Ze bukt zich en pakt de fles Brasovka op.
“Geen bussen, treinen of vliegtuigen. Dit zal ons al een eind op weg helpen.”
Ze laat de wodka even rondtollen in de fles, schroeft de dop eraf en neemt een kleine slok.
“Wa...” Mijn stem wordt in mijn keel geblokkeerd. Ik hoest, rochelend, en neem een teug van de aangeboden fles. “Wat heb je gedaan?”
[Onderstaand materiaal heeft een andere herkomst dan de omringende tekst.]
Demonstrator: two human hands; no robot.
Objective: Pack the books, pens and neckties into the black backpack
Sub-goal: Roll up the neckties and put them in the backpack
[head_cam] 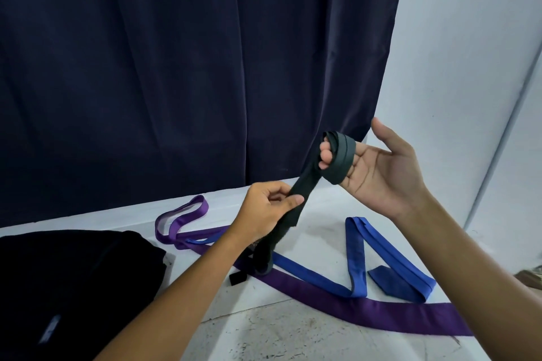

Niet beschuldigend, enkel nieuwsgierig, maar toch trekt haar mond samen. Ze slaat haar jas aan één kant open. Een schouderholster met een klein, zwart pistool.
“Moord is niet altijd verwerpelijk.” Ergens tussen een vraag en een stelling. Ze zegt niets en kijkt weg. Ik schud mijn hoofd en neem haar hand vast.
“Bedankt voor de pijnstiller.”
2 opmerkingen:
Leest vlot en het mysterie blijft. Het geeft me het gevoel van een animatrixfilmpje, iets detective/thriller-achtig. Hoge verwachtingen dus!
(Ik heb eerst deel 2 en dan pas deel 1 gelezen. Die volgorde beviel me wel.)
Ja, als je de volgorde omdraait wordt het wel helemaal mysterieus.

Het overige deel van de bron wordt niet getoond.